5900x | Asus TUF X570-PRO | 32GB GSkill DDR4 | EVGA 3090 FTW

I took a WHEA right now. I purposely left the system resting and when it tried to return, POW! WHEA.

But analyzing it, I identified that in my case it may be happening because of the NIC. Strange that.

Log Name: System
Source: Microsoft-Windows-Kernel-Power
Date: 01/02/2021 22:20:14
Event ID: 172
Task Category: (203)
Level: Information
Keywords: (1024), (4)
User: SYSTEM
Computer: AV...
Description:
Connectivity state in standby: Disconnected, Reason: NIC compliance
Event Xml:
<Event xmlns = "http://schemas.microsoft.com/win/2004/08/events/event">
<System>
<Provider Name = "Microsoft-Windows-Kernel-Power" Guid = "{331c3b3a-2005-44c2-ac5e-77220c37d6b4}" />
<EventID> 172 </EventID>
<Version> 0 </Version>
<Level> 4 </Level>
<Task> 203 </Task>
<Opcode> 0 </Opcode>
<Keywords> 0x8000000000000404 </Keywords>
<TimeCreated SystemTime = "2021-02-02T01: 20: 14.2964689Z" />
<EventRecordID> 25434 </EventRecordID>
<Correlation />
<Execution ProcessID = "4" ThreadID = "600" />
<Channel> System </Channel>
<Computer> AVALON </Computer>
<Security UserID = "S-1-5-18" />
</System>
<EventData>
<Data Name = "State"> 2 </Data>
<Data Name = "Reason"> 6 </Data>
</EventData>
</Event>

I will work on what I have achieved now by analyzing the logs. I also suggest analyzing your event logs for information right after the Critical event, as I found out exactly that the error occurred with my NIC. And I see that there is a new driver update that Dragon Center has not yet identified in the MSI driver database.

New Adrenalin 21.2.1 drivers are out. I will also test them. This problem identification caught my attention: "AMD is currently investigating end user reports that Radeon Software may sometimes have higher than expected CPU utilization, even when a system is at idle. Users who are experiencing this issue are encouraged to file a bug report in Radeon Software.".

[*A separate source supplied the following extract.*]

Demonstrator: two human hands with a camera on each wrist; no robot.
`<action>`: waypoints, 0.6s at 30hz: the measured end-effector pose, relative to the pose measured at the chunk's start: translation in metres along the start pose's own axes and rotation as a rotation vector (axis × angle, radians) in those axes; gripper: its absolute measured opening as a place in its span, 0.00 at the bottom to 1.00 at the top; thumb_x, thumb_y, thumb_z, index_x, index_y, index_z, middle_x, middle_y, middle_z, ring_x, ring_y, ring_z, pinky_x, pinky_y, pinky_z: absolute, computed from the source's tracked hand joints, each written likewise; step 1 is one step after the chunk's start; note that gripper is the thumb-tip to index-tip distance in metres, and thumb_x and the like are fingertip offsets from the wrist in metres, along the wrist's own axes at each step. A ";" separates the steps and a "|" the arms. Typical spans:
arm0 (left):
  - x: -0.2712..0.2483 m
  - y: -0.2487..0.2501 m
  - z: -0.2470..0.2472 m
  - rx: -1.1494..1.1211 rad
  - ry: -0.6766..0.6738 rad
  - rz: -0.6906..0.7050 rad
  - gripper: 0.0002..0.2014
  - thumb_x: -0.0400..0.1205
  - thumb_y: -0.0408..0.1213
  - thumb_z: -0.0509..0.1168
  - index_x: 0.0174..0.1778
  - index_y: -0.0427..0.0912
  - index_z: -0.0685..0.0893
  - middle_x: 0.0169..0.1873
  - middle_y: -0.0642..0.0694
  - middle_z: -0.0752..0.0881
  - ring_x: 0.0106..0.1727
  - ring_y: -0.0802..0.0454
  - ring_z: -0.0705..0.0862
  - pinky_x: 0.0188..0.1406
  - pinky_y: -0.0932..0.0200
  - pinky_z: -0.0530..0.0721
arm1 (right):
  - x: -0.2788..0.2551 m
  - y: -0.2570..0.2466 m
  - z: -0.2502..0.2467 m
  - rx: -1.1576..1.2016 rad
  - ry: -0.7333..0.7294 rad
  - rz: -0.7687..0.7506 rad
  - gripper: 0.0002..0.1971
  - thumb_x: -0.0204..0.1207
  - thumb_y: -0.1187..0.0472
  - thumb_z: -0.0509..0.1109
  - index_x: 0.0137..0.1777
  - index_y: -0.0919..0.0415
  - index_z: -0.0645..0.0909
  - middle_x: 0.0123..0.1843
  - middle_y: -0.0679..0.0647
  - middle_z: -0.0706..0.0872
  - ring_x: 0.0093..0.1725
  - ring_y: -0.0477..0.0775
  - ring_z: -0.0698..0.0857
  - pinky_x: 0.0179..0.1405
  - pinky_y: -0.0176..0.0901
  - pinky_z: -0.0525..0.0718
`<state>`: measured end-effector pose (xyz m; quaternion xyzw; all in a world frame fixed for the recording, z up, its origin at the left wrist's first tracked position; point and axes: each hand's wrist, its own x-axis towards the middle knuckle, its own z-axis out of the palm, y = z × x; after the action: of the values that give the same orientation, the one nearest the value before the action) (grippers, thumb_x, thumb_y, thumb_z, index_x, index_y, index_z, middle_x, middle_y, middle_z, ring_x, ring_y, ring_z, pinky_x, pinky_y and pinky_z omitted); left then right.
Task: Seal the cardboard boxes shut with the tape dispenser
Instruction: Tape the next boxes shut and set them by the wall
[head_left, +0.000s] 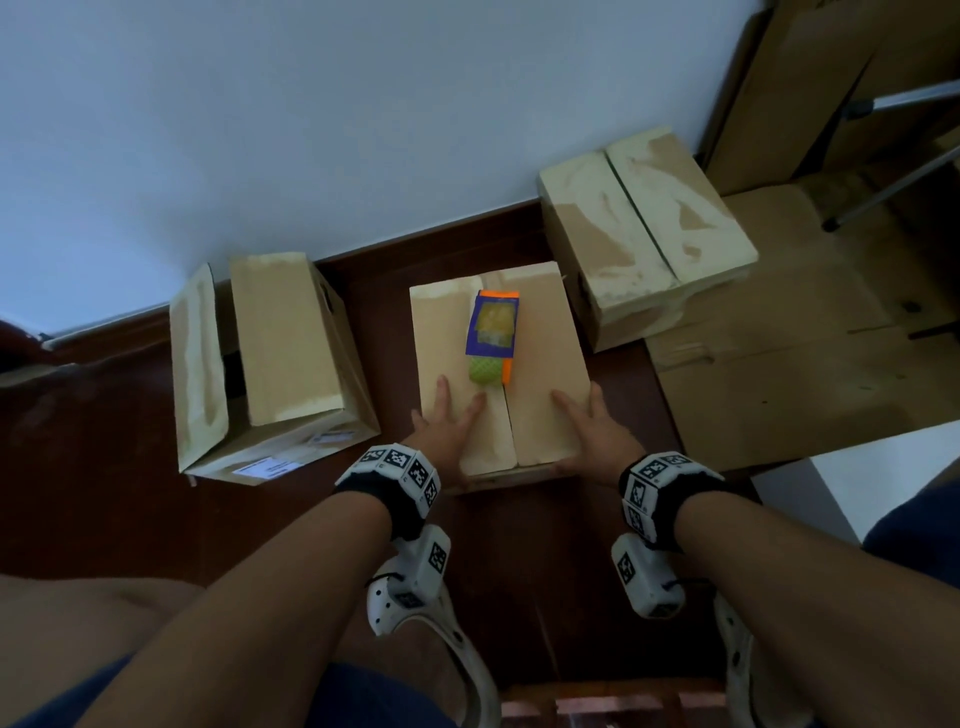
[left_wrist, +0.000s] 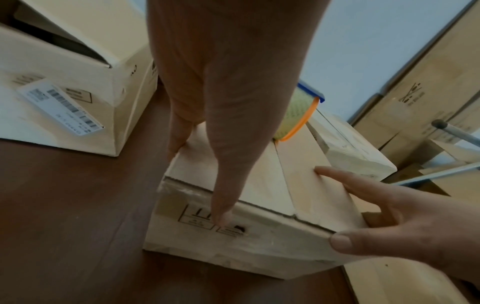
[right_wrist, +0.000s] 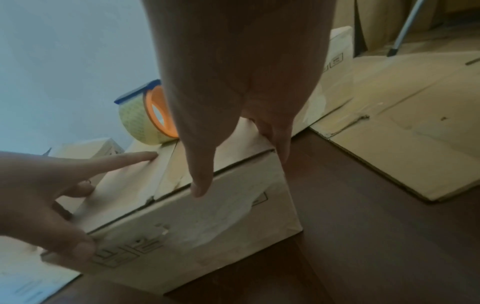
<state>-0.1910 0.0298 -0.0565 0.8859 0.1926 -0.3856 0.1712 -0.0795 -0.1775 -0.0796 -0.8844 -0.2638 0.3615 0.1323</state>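
Observation:
A small cardboard box (head_left: 540, 343) stands on the dark floor in front of me, its two top flaps folded down with a seam between them. A blue and orange tape dispenser (head_left: 492, 332) with a yellowish roll lies on top, over the far part of the seam. My left hand (head_left: 447, 421) presses flat on the left flap, fingers straight and thumb down the near face. On the right flap my right hand (head_left: 592, 421) lies the same way. The left wrist view shows the box (left_wrist: 259, 242), the dispenser (left_wrist: 296, 115) and both hands; the right wrist view shows the dispenser (right_wrist: 145, 119) behind my fingers.
A second box (head_left: 280, 338) stands to the left with one flap raised and a gap open. A third box (head_left: 644, 218) sits at the back right, flaps down. Flattened cardboard (head_left: 805, 338) covers the floor on the right, under a metal stand leg (head_left: 893, 182). The wall is close behind.

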 end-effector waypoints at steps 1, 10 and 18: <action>0.001 0.001 0.000 -0.005 -0.002 -0.006 0.62 0.72 0.41 0.78 0.77 0.70 0.29 0.74 0.47 0.16 0.79 0.20 0.40 0.75 0.31 0.68 | 0.001 -0.001 -0.001 -0.010 0.002 0.004 0.51 0.69 0.51 0.78 0.83 0.37 0.46 0.84 0.58 0.32 0.74 0.66 0.72 0.70 0.51 0.76; 0.007 0.011 -0.008 0.034 0.036 0.020 0.55 0.73 0.43 0.76 0.80 0.71 0.39 0.77 0.47 0.21 0.78 0.19 0.51 0.73 0.33 0.71 | 0.015 -0.003 -0.004 -0.054 0.004 0.009 0.42 0.65 0.48 0.78 0.73 0.22 0.60 0.79 0.58 0.40 0.64 0.69 0.78 0.69 0.56 0.79; 0.014 0.014 -0.006 0.109 0.065 0.015 0.53 0.74 0.50 0.74 0.79 0.72 0.38 0.78 0.47 0.21 0.76 0.17 0.54 0.70 0.32 0.74 | 0.023 -0.001 -0.004 -0.097 0.007 0.042 0.40 0.66 0.45 0.79 0.72 0.21 0.61 0.80 0.59 0.39 0.66 0.70 0.77 0.70 0.56 0.78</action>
<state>-0.1718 0.0228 -0.0606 0.9074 0.1702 -0.3653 0.1192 -0.0633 -0.1633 -0.0896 -0.8964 -0.2618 0.3480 0.0828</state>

[ AMD Ryzen 9 5900X | XPG LEVANTE 240 | MSI MPG B550 GAMING EDGE WIFI (MS-7C91) - 7C91v16 | 32GB DDR4 3600MHz XPG SPECTRIX | EVGA GEFORCE GTX 1650 SUPER 4GB | XPG CORE REACTOR 850W | SSD 970 EVO NVMe M.2 250GB ]
0 Likes

"I still cannot boot with any FCLK setting over 1866. Anything 1900 and up I get WHEA errors, bus/interconnect.   I've tried everything" you are lucky - my CPU has these errors on 1600

0 Likes

"5900x in an MSI MEG ACE X570, running all BIOS including AGESA 1.2.0.0 beta.  I still cannot boot with any FCLK setting over 1866. Anything 1900 and up I get WHEA errors, bus/interconnect.   I've tried everything.  The CPUs are not performing up to my expectations.   To put this in perspective:  I have over 25 years as a paid IT professional.  People like the US Treasury paid me to run their servers, in the rooms and basements that don't exist.   I've built over 4000 computers, and countless servers.   I've never met a problem I couldn't fix, until now.  So I've initiated an RMA claim.  Again, to put this in perspective... 12 years ago, I built an Intel I7 920 stepping D0 computer, it overclocked by 55%, ON AIR, and it's still running at almost 4ghz today, not the original 2.66ghz at which it shipped."

 

@rumple Do you realize OC isnt supported nor guaranteed by manufacturers?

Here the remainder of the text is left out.